◆ GOAL OF THE EXERCISE:
Every line below from the one with "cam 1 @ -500" through the one with "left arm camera" should be retyped exactly, both ends included; no other lines and no pictures.

◆ GIVEN INFORMATION:
▬▬▬

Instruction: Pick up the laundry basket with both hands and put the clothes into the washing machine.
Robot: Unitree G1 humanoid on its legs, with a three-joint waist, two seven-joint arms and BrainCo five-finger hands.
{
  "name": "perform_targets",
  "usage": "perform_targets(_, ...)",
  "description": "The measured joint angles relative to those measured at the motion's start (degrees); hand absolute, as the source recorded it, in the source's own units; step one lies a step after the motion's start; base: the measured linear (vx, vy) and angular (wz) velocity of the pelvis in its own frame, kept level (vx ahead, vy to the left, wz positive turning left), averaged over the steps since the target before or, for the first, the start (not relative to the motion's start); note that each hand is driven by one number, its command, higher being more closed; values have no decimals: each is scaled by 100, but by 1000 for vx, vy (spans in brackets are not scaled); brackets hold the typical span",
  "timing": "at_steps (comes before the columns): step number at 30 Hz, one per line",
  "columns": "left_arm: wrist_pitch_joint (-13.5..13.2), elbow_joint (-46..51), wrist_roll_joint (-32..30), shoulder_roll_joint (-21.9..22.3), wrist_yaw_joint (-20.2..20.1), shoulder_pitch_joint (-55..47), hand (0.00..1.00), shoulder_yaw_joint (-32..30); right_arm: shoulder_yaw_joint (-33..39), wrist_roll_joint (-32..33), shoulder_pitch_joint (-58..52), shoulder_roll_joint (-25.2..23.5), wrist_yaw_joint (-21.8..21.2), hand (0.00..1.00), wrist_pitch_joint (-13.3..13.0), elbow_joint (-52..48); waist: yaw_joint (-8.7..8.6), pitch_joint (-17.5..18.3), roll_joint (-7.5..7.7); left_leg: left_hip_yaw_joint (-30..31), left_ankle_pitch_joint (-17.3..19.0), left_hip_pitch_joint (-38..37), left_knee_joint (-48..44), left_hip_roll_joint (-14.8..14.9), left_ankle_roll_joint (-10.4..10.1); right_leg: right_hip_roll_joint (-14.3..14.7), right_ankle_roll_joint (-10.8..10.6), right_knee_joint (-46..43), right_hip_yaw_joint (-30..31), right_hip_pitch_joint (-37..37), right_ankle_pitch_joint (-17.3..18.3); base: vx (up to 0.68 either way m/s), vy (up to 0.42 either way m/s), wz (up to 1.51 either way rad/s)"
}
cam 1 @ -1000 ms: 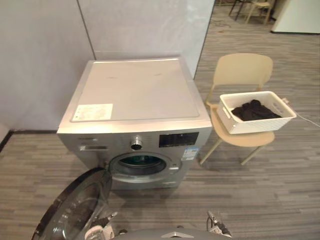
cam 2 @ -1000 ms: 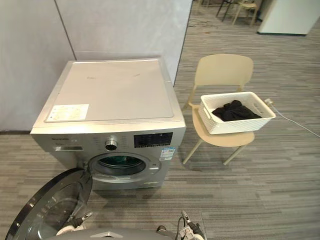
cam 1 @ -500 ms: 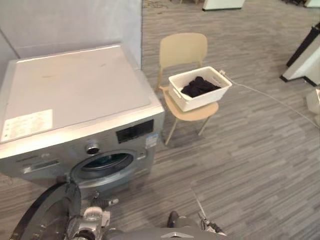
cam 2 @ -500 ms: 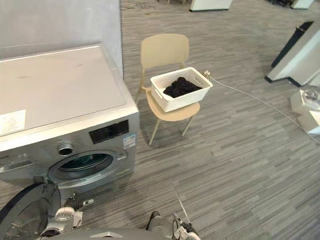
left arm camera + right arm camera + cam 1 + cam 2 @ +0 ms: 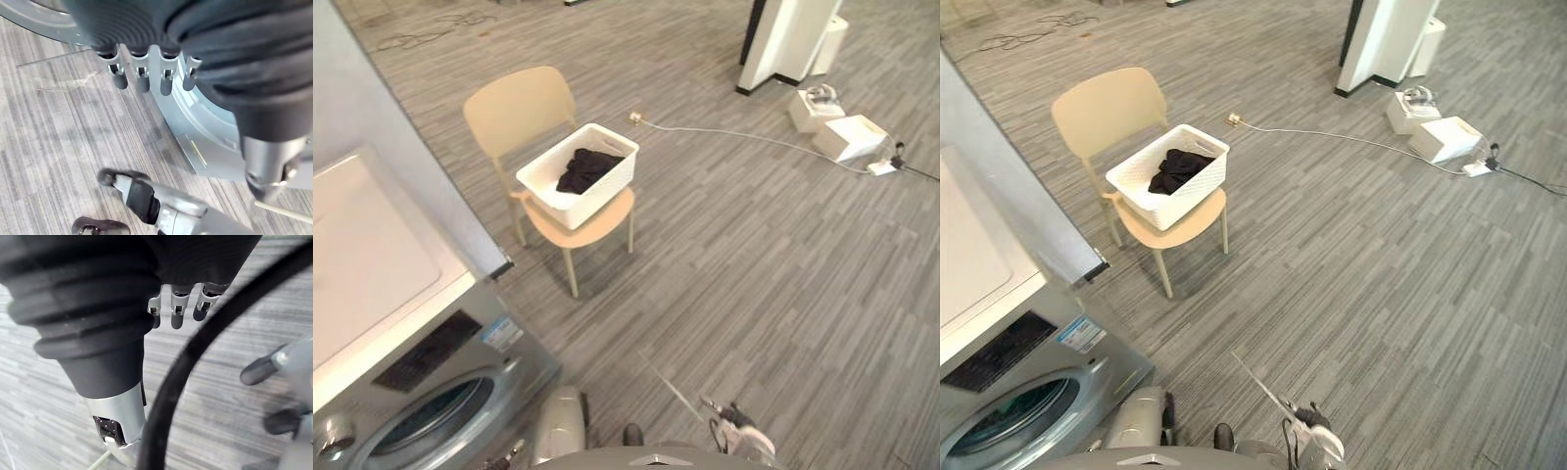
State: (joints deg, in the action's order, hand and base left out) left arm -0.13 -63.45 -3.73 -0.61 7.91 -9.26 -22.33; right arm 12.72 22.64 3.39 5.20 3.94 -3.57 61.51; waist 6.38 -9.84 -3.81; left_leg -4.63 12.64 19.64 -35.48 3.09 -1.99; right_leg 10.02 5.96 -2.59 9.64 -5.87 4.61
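Observation:
The white laundry basket [image 5: 570,186] sits on the seat of a beige chair [image 5: 517,110], with dark clothes [image 5: 584,168] heaped inside it. The silver washing machine [image 5: 382,284] stands at the lower left, its round drum opening [image 5: 421,431] facing the floor in front of me. My left hand [image 5: 142,81] hangs low beside a grey curved part of the machine [image 5: 205,127], fingers straight and holding nothing. My right hand [image 5: 176,316] hangs over bare floor, fingers relaxed and empty. Both hands are far from the basket.
A grey partition wall [image 5: 401,147] runs behind the machine, next to the chair. A white pillar [image 5: 788,39], two white boxes [image 5: 847,137] and a cable [image 5: 754,137] lie at the far right. Striped grey floor [image 5: 754,274] spreads between me and the chair.
The camera has swung to the right: the machine has slid to the lower left of the picture and the chair with the basket to the upper left. The things themselves stayed put.

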Motion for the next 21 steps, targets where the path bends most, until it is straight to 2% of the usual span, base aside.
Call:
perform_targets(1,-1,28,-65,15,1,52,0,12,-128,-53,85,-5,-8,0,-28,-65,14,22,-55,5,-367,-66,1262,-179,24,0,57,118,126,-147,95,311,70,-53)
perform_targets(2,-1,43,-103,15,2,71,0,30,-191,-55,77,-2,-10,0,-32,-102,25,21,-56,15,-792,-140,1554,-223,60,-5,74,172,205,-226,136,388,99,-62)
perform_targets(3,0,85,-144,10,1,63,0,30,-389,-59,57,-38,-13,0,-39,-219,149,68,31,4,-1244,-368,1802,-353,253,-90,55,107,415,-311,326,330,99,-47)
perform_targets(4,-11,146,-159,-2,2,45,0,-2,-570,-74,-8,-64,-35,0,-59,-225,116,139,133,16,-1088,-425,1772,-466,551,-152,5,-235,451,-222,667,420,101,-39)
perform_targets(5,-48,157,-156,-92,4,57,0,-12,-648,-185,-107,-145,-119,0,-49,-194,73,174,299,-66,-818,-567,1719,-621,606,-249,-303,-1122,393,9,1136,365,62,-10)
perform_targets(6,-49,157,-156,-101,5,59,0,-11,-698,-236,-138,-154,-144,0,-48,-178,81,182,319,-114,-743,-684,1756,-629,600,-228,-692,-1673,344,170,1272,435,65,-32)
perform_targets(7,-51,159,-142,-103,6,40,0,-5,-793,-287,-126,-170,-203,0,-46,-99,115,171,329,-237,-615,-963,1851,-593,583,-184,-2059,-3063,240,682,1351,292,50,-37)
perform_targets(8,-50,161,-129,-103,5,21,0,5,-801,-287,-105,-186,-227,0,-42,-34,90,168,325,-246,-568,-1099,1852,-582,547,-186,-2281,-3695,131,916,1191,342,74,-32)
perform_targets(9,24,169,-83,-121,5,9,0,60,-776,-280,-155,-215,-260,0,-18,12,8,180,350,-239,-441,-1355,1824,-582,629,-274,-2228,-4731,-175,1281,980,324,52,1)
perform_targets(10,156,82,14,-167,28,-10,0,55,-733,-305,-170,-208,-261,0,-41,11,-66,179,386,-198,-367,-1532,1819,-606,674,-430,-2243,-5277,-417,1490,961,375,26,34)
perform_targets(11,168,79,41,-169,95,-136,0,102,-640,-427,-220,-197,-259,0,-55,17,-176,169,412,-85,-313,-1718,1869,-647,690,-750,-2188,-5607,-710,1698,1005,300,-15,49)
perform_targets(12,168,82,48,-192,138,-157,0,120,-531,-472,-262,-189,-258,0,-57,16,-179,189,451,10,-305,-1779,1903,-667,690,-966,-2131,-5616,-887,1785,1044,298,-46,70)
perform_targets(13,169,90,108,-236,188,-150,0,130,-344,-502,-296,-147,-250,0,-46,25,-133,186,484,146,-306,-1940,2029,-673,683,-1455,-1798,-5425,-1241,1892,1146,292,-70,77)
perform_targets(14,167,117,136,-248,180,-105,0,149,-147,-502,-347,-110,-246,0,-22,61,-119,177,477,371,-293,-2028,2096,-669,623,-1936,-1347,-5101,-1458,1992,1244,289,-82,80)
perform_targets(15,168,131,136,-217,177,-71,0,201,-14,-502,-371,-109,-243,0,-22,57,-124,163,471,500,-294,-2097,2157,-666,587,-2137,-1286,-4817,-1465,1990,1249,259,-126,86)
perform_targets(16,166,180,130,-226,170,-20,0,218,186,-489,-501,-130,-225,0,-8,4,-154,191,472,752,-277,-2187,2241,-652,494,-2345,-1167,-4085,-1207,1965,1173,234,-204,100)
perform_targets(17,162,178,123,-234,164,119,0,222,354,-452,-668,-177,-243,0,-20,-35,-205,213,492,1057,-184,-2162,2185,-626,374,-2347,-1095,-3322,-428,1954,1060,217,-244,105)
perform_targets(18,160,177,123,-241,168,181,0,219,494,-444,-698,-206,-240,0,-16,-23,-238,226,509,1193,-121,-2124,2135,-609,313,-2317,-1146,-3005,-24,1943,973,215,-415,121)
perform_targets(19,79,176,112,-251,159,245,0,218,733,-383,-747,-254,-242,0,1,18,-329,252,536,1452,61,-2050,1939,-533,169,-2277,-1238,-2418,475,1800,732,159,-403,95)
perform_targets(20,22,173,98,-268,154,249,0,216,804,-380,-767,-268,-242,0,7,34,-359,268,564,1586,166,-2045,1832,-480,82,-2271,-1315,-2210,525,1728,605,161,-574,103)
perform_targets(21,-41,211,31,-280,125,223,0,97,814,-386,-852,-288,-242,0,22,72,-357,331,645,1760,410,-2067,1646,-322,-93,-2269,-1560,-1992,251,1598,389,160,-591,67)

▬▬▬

◆ TASK OUTPUT:
cam 1 @ -500 ms: 
cam 2 @ -500 ms: 
left arm camera + right arm camera + cam 1 + cam 2 @ +0 ms: 

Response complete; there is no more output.